**Task brief**
Only lines with the string "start" matter here; gather them from the material below.

**Collected material**

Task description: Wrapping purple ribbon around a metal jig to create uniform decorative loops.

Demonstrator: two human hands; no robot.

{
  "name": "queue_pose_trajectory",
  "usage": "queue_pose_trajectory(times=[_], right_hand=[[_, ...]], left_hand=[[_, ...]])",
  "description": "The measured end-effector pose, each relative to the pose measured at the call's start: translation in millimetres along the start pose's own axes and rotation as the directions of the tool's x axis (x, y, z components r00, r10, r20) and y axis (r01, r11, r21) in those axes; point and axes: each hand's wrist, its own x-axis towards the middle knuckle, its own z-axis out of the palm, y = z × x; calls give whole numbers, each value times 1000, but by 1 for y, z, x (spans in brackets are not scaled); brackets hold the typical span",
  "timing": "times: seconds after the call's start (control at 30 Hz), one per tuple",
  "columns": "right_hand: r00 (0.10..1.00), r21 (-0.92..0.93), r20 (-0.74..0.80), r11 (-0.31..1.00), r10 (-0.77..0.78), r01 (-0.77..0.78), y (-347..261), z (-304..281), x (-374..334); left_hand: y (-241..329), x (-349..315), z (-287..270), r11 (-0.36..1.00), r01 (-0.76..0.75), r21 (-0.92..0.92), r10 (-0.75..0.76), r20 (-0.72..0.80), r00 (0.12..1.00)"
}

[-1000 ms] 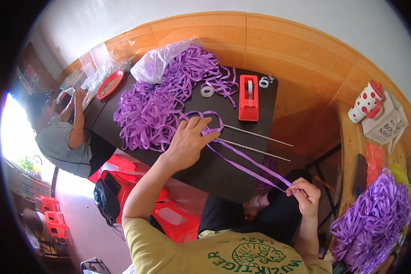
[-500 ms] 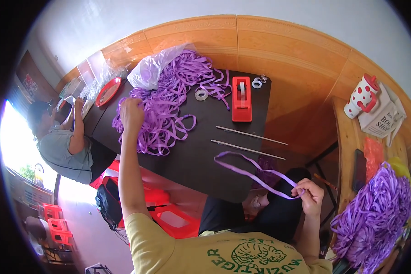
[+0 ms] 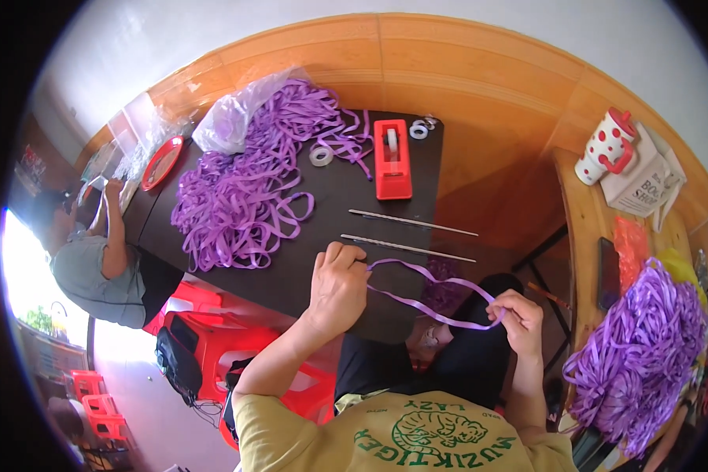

**Final answer**
  "description": "The measured end-effector pose, each relative to the pose measured at the call's start: translation in millimetres along the start pose's own axes and rotation as the directions of the tool's x axis (x, y, z components r00, r10, r20) and y axis (r01, r11, r21) in those axes; point and axes: each hand's wrist, its own x-axis towards the middle knuckle, its own z-axis out of the palm, y = z × x; calls give whole numbers, each value times 1000, but by 1 for y, z, x (spans in brackets are not scaled); brackets hold the typical span",
  "timing": "times: seconds after the call's start (control at 30 Hz), one per tuple",

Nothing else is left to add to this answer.